Ouf! je vais pouvoir ... Non. Sans m’avertir, elles se remettent en route... mais pas vers la maison! Nous revenons en arrière. Elles prennent même la liberté de changer un peu le parcours et affront ultime, elles avancent un peu plus vite que tout à l’heure! Effroi. Je suis la passagère enfermée de mon propre corps et j’ai maintenant la certitude qu’il m’emmène bien quelque part. En traversant une rue, une voiture pile devant moi sans aucun bruit, signe que mon ouïe s’est également enfuie... Mes pensées vagabondent au milieu de grandes portes en bois qui claquent silencieusement.

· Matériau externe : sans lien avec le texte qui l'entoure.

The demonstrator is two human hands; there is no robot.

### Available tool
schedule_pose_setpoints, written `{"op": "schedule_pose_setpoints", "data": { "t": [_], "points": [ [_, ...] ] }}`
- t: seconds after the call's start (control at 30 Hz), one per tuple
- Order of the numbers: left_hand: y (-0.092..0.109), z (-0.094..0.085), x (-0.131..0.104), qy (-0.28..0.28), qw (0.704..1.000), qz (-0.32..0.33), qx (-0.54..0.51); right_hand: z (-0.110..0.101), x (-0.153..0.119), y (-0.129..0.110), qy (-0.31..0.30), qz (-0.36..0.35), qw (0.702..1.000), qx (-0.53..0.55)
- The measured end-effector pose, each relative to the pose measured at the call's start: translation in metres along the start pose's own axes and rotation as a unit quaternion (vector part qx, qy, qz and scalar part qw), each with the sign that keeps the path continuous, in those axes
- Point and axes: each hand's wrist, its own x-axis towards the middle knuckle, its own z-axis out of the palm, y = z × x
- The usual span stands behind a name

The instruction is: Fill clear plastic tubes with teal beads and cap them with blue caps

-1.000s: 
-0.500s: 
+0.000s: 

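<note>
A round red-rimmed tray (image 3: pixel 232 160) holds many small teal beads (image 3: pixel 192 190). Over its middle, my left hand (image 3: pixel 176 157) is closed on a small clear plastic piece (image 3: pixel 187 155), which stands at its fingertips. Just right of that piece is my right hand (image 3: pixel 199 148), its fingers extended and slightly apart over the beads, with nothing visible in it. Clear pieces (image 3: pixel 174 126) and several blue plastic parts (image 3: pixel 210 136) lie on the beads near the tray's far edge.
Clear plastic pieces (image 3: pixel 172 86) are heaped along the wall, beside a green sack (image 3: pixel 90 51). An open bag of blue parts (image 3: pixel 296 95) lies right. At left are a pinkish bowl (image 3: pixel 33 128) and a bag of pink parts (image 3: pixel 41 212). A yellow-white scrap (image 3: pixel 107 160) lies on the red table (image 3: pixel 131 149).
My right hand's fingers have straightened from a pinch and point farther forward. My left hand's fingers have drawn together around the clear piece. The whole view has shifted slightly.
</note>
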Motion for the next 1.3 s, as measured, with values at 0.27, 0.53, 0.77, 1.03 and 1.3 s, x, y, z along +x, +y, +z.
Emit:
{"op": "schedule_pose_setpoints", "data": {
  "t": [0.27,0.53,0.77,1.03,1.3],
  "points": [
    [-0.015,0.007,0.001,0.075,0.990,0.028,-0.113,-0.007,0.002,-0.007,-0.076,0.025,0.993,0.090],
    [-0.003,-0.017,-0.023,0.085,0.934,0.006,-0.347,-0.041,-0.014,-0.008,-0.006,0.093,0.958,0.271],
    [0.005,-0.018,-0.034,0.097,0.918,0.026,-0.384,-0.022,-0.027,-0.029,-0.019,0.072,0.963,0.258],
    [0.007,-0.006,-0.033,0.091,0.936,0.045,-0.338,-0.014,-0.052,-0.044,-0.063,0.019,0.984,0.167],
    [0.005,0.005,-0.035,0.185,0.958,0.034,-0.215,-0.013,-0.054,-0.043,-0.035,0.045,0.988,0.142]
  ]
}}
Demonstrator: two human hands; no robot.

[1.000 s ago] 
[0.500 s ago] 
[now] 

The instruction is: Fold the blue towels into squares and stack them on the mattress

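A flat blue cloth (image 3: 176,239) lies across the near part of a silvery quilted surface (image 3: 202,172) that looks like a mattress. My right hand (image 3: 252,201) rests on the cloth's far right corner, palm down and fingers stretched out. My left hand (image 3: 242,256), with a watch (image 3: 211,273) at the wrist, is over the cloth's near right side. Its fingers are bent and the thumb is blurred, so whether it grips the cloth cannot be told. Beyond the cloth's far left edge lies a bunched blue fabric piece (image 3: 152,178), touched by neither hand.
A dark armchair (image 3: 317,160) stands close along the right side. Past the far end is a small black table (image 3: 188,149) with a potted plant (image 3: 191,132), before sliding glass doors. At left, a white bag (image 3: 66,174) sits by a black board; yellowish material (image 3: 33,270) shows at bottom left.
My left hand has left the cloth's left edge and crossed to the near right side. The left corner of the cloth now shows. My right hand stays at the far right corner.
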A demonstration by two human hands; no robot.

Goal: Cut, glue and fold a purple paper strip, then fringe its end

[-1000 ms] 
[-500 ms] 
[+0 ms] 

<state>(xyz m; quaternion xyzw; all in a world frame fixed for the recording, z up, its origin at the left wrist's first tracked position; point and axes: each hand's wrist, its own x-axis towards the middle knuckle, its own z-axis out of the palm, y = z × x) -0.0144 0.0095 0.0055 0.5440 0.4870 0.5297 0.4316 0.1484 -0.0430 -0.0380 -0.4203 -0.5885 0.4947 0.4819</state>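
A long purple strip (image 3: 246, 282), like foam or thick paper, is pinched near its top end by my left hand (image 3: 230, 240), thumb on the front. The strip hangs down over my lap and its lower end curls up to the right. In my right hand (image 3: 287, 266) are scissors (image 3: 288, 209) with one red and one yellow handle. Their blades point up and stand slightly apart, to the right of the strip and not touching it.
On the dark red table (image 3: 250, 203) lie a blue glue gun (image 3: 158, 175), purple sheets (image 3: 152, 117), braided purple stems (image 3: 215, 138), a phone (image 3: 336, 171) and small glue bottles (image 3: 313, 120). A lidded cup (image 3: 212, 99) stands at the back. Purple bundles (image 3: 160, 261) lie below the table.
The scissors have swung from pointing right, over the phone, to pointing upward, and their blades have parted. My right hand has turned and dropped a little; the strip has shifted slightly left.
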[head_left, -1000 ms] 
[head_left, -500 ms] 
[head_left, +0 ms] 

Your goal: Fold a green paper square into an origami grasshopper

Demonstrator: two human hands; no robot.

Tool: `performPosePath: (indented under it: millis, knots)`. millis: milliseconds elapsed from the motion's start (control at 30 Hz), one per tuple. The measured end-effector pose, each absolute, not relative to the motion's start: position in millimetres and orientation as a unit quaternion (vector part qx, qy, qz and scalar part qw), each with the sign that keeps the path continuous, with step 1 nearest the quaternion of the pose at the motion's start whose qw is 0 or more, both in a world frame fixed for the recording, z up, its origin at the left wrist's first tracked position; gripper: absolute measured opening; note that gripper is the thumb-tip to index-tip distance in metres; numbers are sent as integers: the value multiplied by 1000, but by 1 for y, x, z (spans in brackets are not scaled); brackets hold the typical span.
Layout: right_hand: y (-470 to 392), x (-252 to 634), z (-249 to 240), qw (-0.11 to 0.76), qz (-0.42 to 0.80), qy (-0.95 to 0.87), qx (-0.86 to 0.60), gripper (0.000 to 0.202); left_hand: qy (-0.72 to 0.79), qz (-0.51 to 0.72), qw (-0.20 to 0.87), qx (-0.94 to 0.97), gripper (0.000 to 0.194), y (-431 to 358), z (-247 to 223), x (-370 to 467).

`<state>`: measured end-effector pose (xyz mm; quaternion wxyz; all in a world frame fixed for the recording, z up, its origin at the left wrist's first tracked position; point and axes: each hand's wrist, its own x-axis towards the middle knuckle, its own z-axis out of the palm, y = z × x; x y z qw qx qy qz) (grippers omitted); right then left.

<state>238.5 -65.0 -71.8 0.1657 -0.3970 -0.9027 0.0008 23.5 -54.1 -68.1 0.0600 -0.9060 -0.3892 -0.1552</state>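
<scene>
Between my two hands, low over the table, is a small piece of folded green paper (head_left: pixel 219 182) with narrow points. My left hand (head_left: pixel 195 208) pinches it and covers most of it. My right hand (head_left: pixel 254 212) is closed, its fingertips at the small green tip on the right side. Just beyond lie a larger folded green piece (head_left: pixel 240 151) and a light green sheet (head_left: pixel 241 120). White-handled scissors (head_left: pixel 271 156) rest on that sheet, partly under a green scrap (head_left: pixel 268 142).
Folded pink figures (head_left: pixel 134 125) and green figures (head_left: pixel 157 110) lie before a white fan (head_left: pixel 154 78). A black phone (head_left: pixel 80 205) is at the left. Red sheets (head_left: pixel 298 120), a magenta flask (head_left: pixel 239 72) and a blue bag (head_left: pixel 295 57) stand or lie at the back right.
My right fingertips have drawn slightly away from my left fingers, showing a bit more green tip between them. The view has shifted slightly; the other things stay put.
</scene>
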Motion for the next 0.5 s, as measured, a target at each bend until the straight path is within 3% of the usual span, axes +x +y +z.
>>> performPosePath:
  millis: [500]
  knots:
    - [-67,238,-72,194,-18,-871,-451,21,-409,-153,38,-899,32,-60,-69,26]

Je me rends compte que j’observe les choses qui m’affectent sans la moindre émotion. Seuls me restent mes pensées et mes yeux confinés à l’état de spectateurs. J’aimerais tellement comprendre !
C’est alors que m’apparaissent de nouveaux flashs. Ils se suivent comme si je regardais un film. Un film avec les couleurs vaporeuses d’un rêve mais qui retrace véritablement les événements vécus cette dernière heure. Je me revois sortir du bus, marcher sur la place, des vêtements colorés partout, un parasol, l’éclat blanc d’un papier avec une petite tache noire dessus. Tiens je n’avais pas vu ce détail tout à l’heure. Un sourire aussi blanc que le papier sur lequel la petite tache noire se déplace. Elle a des pattes minuscules qui la font sortir de ma poche de pantalon et disparaître.
Les images qui suivent sont étranges. Une course dans un brouillard sombre, vue par des yeux qui ne sont pas les miens, comme si j’étais entrée dans la tête de quelqu’un... Je reconnais les pattes de la minuscule bête sur les côtés de l’image. Mais où est elle?
Elle arrive dans une salle voûtée dont le nuage central émet de petites impulsions électriques... Je crois reconnaître la forme d’un cerveau humain. On s’en approche très près, et elle grimpe dessus. Il s’agit bien d’un cerveau ! Elle arpente l’organe avec facilité et s’arrête à un endroit choisi pour commencer... à le manger!!! Suivent l’image de ma montre au poignet et le visage ahuri de la femme à l’arrêt de bus. Le moment où ma voix a disparue.
Devant le tragique de cette situation, une seule question me vient : si le parasite mange mon cerveau aux endroits dont il a l’air de connaître précisément l’utilité, pourquoi ne se rue-t-il pas sur mes fonctions vitalesune bonne fois pour toutes ?
Nous ralentissons pour tourner au coin d’une petite rue, je reconnais la ruelle qui mène à l’église du Sacré Cœur, juste à côté de Patte d’Oie. Mon corps s’avance puis s’immobilise devant la grande porte en bois ornée d’un fronton. Nous attendons quelque chose ….ou quelqu’un. Une encre nuit noire apparaît aux extrémités de mon champ de vision, comme le diaphragme d’un appareil photo qui se referme très doucement. La porte s’ouvre et mon corps m’emmène lentement.
Mes yeux me laisseront entrevoir cette dernière scène: une immense mante religieuse bien verte, se tient face à moi prête à l’attaque. Elle touche pratiquement le plafond, et m’observe immobile dans une tension extrême. Sa tête pivote légèrement sur le côté. Contrairement à toutes celles que j’ai observées enfant dans des jardins, ses yeux sont extrêmement clairs... comme des glaçons.